04 December 2024

“Pay me now or pay me later” in reproducibility

“Reproducibility debt” is an interesting and useful take on the matter of reproducibility and replication. I stumbled across a discussion on a recent podcast.

What I like about this phrasing is that a lot of discussion around reproducibility focuses on bad practices. Things like p-hacking, HARKing, and the like. Framing issues around reproducibility as debt makes it more obvious that what we are talking about are trade-offs.

You might have a more reproducible result if you had a bigger sample size and wrote a perfect paper. But that takes time (opportunity costs), and often takes money (financial costs). And there are benefits to getting papers out - both personal (another thing to add to your annual evaluation) and to the community (puts new ideas out and generates leads for others).

In the short term, it can make sense to take on debt. But you will have to pay it back later.

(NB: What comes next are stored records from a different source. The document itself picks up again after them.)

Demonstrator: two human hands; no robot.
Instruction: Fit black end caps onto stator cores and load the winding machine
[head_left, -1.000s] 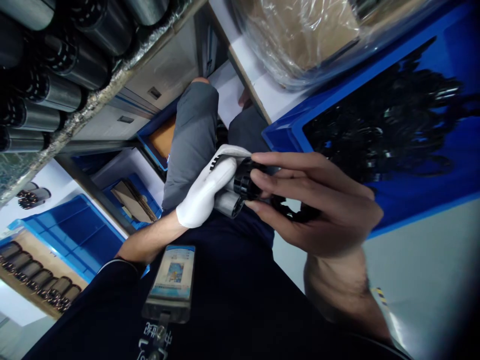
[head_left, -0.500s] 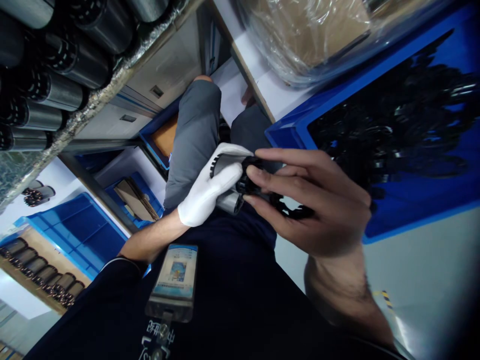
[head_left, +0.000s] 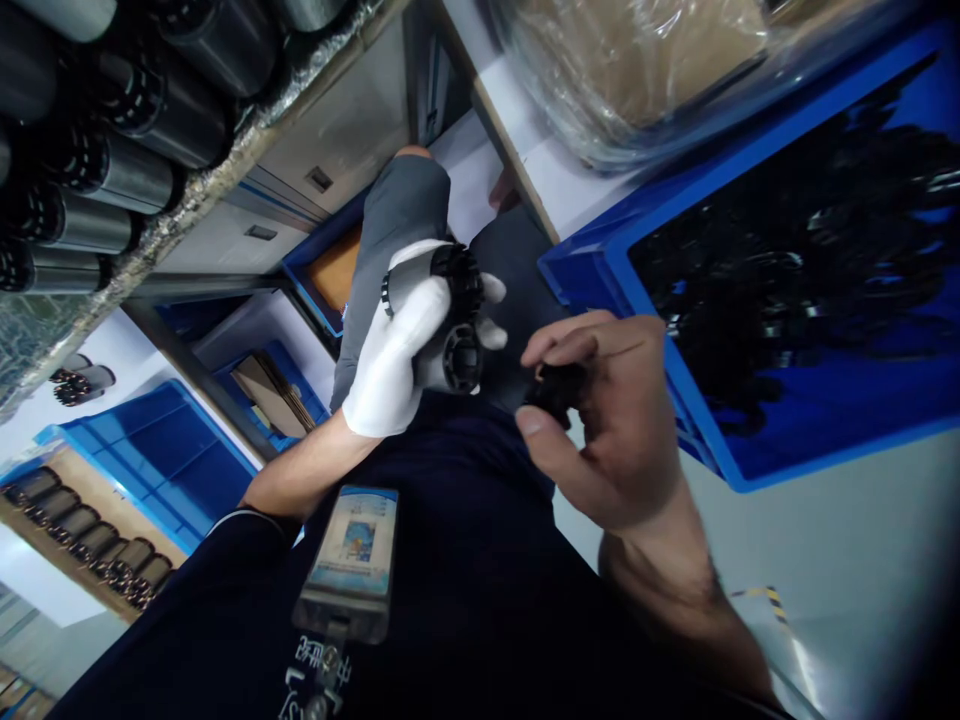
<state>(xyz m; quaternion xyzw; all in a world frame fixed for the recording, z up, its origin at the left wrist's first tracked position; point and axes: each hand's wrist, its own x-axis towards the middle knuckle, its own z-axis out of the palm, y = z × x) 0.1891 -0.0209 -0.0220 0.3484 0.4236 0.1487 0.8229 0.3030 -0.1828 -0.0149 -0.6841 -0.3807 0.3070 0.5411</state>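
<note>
My left hand (head_left: 397, 345), in a white glove, holds two metal cylinders side by side. The upper cylinder (head_left: 411, 284) has a black toothed ring (head_left: 459, 278) on its right end and black teeth at its left rim. Below it, the lower cylinder (head_left: 435, 366) shows a black ring (head_left: 462, 358) around its open end. To the right, apart from the cylinders, my bare right hand (head_left: 626, 420) pinches a small black part (head_left: 556, 390) between thumb and fingers. The fingers partly hide that part's shape.
A blue bin (head_left: 637, 290) of black parts stands at the right, below a plastic-wrapped box (head_left: 645, 60). Metal cylinders (head_left: 116, 175) fill a foil-edged tray at upper left. Lower left, more cylinders (head_left: 97, 540) lie beside a blue crate (head_left: 161, 450). A badge (head_left: 354, 545) hangs on my chest.
My right hand has drawn back from the cylinders with the black part in its fingers. My left hand has turned, so the cylinders' black-ringed ends now face more toward the camera.
</note>
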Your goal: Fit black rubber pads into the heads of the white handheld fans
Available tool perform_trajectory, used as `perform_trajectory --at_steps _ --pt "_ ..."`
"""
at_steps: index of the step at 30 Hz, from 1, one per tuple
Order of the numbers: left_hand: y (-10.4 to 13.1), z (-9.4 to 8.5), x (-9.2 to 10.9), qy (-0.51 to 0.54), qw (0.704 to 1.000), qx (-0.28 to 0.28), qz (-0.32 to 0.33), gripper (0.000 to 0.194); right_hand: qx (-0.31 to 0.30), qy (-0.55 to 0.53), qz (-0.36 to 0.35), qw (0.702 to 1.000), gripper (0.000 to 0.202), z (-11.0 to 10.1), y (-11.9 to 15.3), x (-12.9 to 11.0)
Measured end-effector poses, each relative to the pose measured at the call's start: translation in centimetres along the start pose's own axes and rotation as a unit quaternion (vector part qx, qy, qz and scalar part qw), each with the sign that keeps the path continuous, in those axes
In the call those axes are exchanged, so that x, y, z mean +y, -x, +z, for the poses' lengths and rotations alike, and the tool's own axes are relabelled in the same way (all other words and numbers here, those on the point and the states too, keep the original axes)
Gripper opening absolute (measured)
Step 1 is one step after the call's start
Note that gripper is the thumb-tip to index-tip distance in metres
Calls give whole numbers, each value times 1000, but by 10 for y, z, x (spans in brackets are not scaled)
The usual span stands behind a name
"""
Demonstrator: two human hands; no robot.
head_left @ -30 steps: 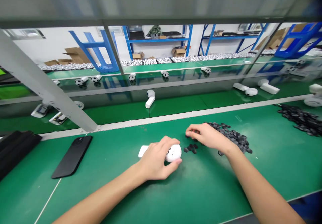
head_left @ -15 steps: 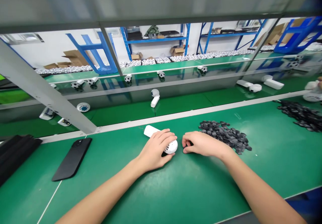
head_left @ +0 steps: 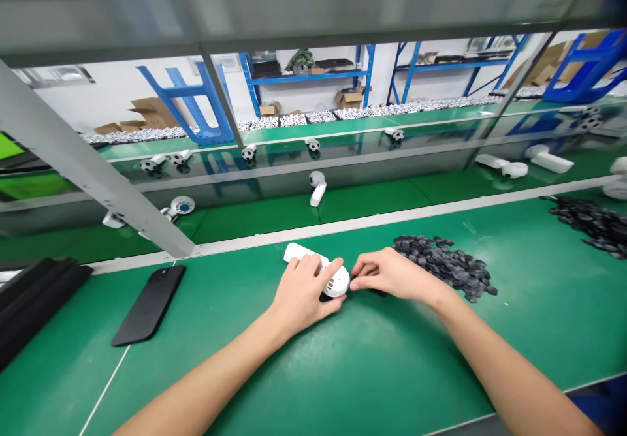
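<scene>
My left hand (head_left: 304, 292) is wrapped over a white device (head_left: 337, 282) with a round slotted head and a long white arm, lying on the green table. Just right of the round head is my right hand (head_left: 379, 273), its thumb and fingertips pinched close to the device's edge; what they hold, if anything, is too small to make out. A small dark piece shows beneath that hand. Behind my right wrist lies a pile of small black pieces (head_left: 445, 263).
A black phone (head_left: 149, 305) and black strips (head_left: 36, 305) lie at the left. Another black pile (head_left: 590, 224) is at the far right. Beyond the table's raised edge, a green belt (head_left: 255, 213) carries white devices (head_left: 318, 189). A slanted metal post (head_left: 98, 162) stands at the left.
My right hand has moved left, up to the device's round head, its fingertips closer together. My left index finger has lifted on the head. The view has shifted slightly, and devices beyond the edge sit farther right.
</scene>
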State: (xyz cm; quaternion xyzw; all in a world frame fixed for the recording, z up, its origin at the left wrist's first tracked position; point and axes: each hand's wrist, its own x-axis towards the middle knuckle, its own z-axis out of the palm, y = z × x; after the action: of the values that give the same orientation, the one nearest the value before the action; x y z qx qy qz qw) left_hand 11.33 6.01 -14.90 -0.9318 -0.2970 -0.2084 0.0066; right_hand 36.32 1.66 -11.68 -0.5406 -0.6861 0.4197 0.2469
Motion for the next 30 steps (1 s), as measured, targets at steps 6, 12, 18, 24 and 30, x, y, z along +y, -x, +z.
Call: perform_trajectory --at_steps 6,12,18,24,30 --pt "6 3 6 34 993 -56 -93 71 2 74 -33 997 22 2 0 -2" --pt "7 3 2 185 962 -22 -201 69 40 -45 -3 998 19 9 0 -7" --pt "4 4 -4 367 904 0 -218 62 77 -114 -44 990 17 27 -7 -9" --pt "5 2 -2 343 913 -43 -215 72 128 -19 -95 987 14 46 -11 -9" --pt "5 -2 -3 384 900 -53 -201 85 161 10 -124 979 18 54 -12 -8"
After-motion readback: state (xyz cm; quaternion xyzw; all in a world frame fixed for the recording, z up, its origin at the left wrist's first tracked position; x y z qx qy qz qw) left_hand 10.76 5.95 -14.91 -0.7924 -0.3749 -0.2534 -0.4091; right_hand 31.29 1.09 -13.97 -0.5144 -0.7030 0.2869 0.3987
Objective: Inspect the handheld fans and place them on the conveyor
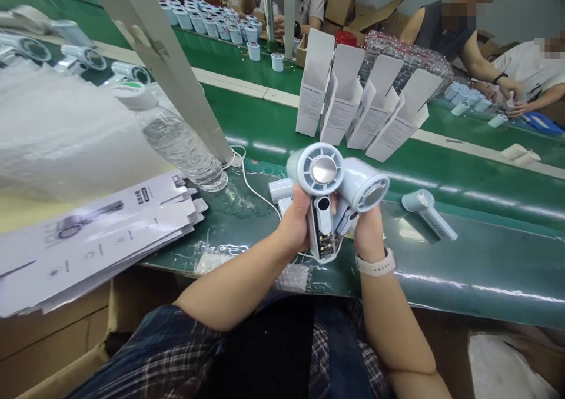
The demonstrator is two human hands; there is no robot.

The paper develops a preliminary list of the kinds of trade-offs that cause reproducibility debt. 

  • Data-centric issues (e.g., data storage)
  • Code-centric issues (e.g., code development)
  • Documentation issues (i.e., incomplete or unclear documentation)
  • Tools-centric issues (e.g., software infrastructure)
  • Versioning issues (e.g., code unavailable)
  • Human-centric issues (e.g., lack of funding)
  • Legal issues (e.g., intellectual property conflicts)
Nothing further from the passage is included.